On 12 Jan 2014, at 17:50, Richard Ruquist wrote:




On Sun, Jan 12, 2014 at 11:32 AM, Bruno Marchal <marc...@ulb.ac.be> wrote:

On 12 Jan 2014, at 15:30, Richard Ruquist wrote:

Bruno: Those machines are enumerable. There is an enumeration of all of them: m_0, m_1, m_2, m_3, m_4, ...

Richard: We are in close agreement if the digital machines are each a Calabi-Yau CY Compact Manifold that can be enumerated.

Bruno: So, you can fix one universal language, like a base, and identify each machine with a number.

Richard: Agreed presuming that the base is an m_i and the unique universal language to that machine involves all other machines.

Bruno: Each programming language, or computers boolean net, correspond to some m_i, and are universal m_i, as they can imitate all others machines (accepting Church thesis).

Richard: You seem to be identifying each machine with a programming language that has the property of imitating all other enumerated machine.

Is it sheer coincidence that for more than one string theory consideration, each CY machine relects or perceives (or perhaps it can be said is conscious of) all other machines. So I conjecture that the CY machines satisfy the Church Thesis. Can that be proven or falsified?





Wow! Pretty difficult question. To prove this you need not just to enumerate the objects, but to define how they compute: what they do when presenting data. What would be a data for a CY machines? Could a CY machines never stop? What would that mean? can you give me a CY which generates the Fibonacci numbers?

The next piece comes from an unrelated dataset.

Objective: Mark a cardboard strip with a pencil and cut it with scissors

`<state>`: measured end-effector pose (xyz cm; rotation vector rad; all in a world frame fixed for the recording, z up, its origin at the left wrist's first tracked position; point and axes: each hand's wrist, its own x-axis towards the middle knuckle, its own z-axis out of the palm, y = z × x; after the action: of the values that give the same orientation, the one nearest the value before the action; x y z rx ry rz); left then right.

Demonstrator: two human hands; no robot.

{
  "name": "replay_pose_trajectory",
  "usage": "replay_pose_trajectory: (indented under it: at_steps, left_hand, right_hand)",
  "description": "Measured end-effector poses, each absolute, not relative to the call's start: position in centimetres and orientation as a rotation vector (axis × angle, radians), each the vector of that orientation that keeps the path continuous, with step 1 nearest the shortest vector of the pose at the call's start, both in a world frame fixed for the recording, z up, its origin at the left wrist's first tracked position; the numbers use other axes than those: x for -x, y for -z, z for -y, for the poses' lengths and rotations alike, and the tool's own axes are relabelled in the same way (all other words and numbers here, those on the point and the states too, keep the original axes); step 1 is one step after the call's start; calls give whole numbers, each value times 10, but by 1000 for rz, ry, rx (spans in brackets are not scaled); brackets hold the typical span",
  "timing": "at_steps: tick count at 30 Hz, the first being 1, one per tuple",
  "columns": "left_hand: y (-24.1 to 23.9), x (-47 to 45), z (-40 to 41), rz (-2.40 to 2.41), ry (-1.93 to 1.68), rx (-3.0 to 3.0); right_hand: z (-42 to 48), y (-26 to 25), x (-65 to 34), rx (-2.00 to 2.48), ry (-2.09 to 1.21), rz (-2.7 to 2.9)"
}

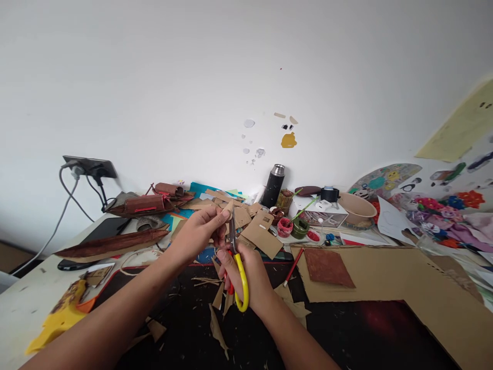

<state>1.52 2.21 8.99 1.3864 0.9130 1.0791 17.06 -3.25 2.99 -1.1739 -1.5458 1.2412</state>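
Observation:
My right hand [246, 272] grips a pair of scissors [242, 282] with yellow and red handles, its blades pointing up and away. My left hand [206, 223] pinches a small piece of cardboard [228, 209] between thumb and fingers. That piece sits right against the scissor blades; whether it lies between them I cannot make out. Below both hands, cardboard offcuts [217, 329] are scattered over a black mat [185, 329]. A larger flat piece of brown cardboard [262, 236] lies just beyond the right hand.
Brown model boats [146, 204] and a yellow glue gun [57, 324] lie at left. Behind stand a black flask [274, 185] and paint jars [285, 227]. At right, a red-brown square [329, 268] rests on a cardboard sheet [385, 267], beside a red paintbrush [294, 267].

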Motion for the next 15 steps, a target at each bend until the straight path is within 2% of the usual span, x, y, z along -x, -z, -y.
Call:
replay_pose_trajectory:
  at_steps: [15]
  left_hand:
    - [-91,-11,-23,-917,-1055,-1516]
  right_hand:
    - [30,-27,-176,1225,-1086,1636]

Thanks to a work by Rogers, an enumeration of machine m_i is Turing universal, if each partial computable phi_i is computed by some m_i, and if the list of the corresponding phi_i obeys the two rules:

1) Universal machine existence: there is a u such that phi_u(x, y) = phi_x(y) (U emulates x, for all x, on any y).


1) seems almost obvious if each machine perceives all others yet has a unique perception..

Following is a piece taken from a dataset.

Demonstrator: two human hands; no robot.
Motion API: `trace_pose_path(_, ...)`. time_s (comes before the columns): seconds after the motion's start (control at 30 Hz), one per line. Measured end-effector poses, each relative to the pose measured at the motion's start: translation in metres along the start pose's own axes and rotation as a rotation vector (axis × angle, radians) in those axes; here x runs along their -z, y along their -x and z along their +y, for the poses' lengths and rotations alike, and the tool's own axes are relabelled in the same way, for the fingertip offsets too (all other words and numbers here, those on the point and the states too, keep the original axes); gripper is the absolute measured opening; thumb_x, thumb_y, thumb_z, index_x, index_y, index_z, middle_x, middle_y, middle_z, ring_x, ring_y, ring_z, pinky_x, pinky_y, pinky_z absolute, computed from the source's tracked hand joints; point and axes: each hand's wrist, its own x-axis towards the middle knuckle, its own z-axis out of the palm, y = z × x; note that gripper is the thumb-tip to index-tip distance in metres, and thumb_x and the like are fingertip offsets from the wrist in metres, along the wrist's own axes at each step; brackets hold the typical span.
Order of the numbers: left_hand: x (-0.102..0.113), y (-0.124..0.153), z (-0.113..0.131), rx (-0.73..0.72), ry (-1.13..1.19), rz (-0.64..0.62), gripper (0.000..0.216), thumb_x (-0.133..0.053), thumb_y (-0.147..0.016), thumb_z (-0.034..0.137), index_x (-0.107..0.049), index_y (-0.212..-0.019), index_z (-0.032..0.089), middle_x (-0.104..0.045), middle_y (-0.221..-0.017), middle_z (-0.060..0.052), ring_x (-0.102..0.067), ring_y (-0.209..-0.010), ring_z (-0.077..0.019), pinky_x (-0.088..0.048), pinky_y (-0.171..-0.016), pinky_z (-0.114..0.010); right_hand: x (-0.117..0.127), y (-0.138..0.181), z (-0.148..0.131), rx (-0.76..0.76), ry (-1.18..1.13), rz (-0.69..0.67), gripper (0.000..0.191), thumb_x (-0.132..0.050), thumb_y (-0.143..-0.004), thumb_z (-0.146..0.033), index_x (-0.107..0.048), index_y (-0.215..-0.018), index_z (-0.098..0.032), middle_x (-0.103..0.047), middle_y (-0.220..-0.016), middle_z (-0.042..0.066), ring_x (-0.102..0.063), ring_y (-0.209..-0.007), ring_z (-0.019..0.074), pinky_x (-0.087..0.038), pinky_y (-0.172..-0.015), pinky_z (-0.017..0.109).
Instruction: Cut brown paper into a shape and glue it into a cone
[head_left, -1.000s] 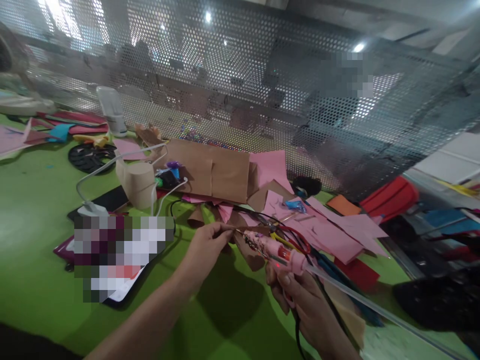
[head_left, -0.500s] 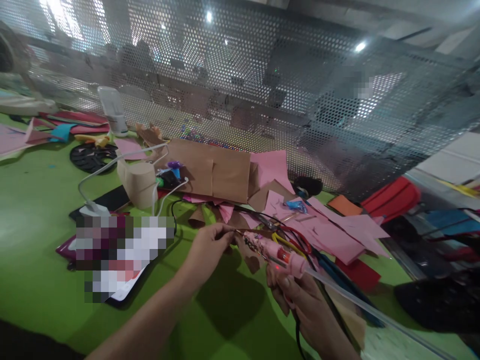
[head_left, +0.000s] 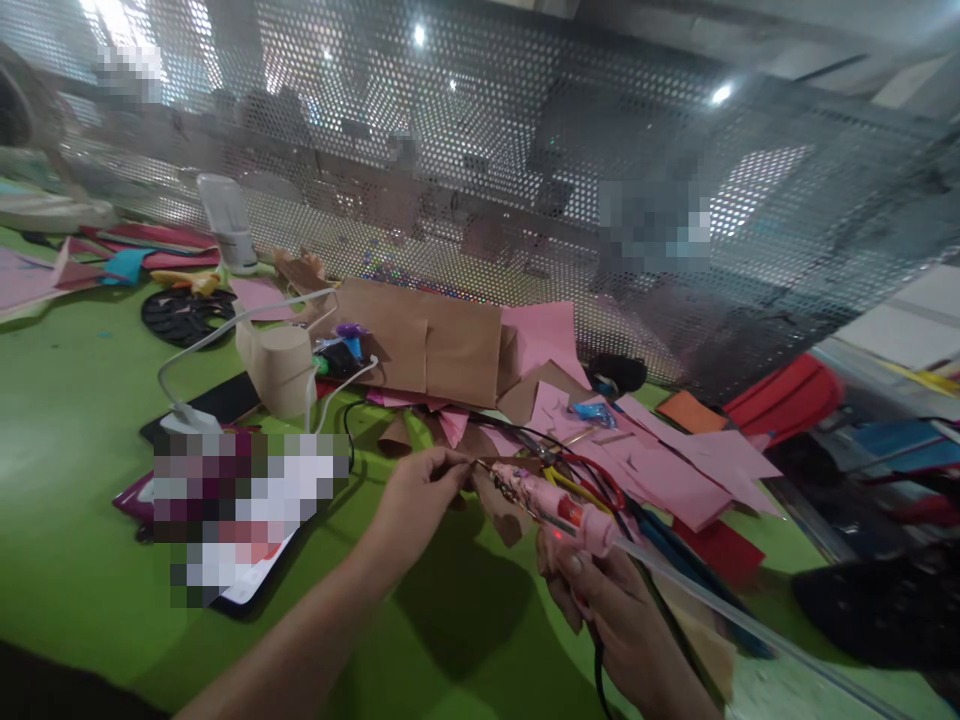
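Observation:
My right hand point(head_left: 611, 615) is wrapped round the grip of a pink glue gun point(head_left: 555, 505), with a clear glue stick point(head_left: 735, 620) trailing from its back toward the lower right. The gun's nozzle points left at my left hand point(head_left: 416, 495). That hand pinches a small brown paper piece point(head_left: 499, 505) right at the nozzle tip, just above the green table point(head_left: 82, 400). A black cord point(head_left: 600, 685) hangs below my right hand.
Brown card sheets point(head_left: 424, 340) and pink paper pieces point(head_left: 660, 465) lie behind my hands, with red-handled scissors point(head_left: 596, 480) among them. A beige paper cylinder point(head_left: 276, 368), a white cable point(head_left: 225, 325) and a tablet point(head_left: 232, 490) sit to the left. A perforated metal screen point(head_left: 525, 180) stands along the back.
Hardly anything has moved: both hands keep their grip, and the glue gun nozzle stays at the brown piece. The view shifted slightly.

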Motion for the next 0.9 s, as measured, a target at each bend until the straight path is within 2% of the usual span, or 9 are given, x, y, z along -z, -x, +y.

Most m_i are not universal. Only the m_u are, which are those computing the phi_u, capable of emulating all phi_i (as phi_u(i, x) = phi_i(x)). Having a unique perception will define your 1-person, but not your universality. Universality is cheap, and the CY might be universal, but I doubt that this is obvious.

In case you insist that it is obvious, just gives me the CY computing the factorial function. Better: give me a program written in LISP emulating the CY computing factorial(5).




2) Automated Parametrization: all computable functions with n arguments (x, y, z, t, ...) can be transformed into a function of n-1 arguments by some function SMN fixing his argument to some value: phi_i(x, y, z, t, ...) = phi_SMN(x) (y, z, t, ...). Note that SMN is a metaprogram: it acts on the indices of the phi_i.


2) I do not understand. No wait. I am getting a glimmer. Lets suppose phi_i(x,y,z,t...) were the laws of physics.

No phi_i at all computes the physical laws, as the physical laws emerges from all computations (or from our relative ignorance on which computations supports us below our substitution level).

SMN just says that there is a program capable of doing the parametrization. For example you give it a program computing the addition x+y, and you give it x = 4, the parametrization program (S21, here) will output the code of a program computing (4 + y).

S21 (4, "x + y") = "4 + y".

The SMN just do some substitution, and might eliminate some "read x" in the program given as input.


Ohh, nevermind (delete). Ref for Rogers, please?


ROGERS H., 1958, Gödel Numbering of the Partial Recursive Functions, Journal of
Symbolic Logic, 23, pp. 331-341.

But it presupposes familiarity with theorems like the SMN theorem, so you might buy the bible of recursion theory, written by the same Rogers:

ROGERS H.,1967, Theory of Recursive Functions and Effective Computability, McGraw-
Hill, 1967. (2ed, MIT Press, Cambridge, Massachusetts 1987).

A good introductory book is the one by Cutland:

CUTLAND N. J., 1980, Computability An introduction to recursive function theory,
Cambridge University Press.

Someday I will prove Kleene's second recursion theorem (which is the math of the Dx = "xx" method) by using only the SMN (and the diagonalization).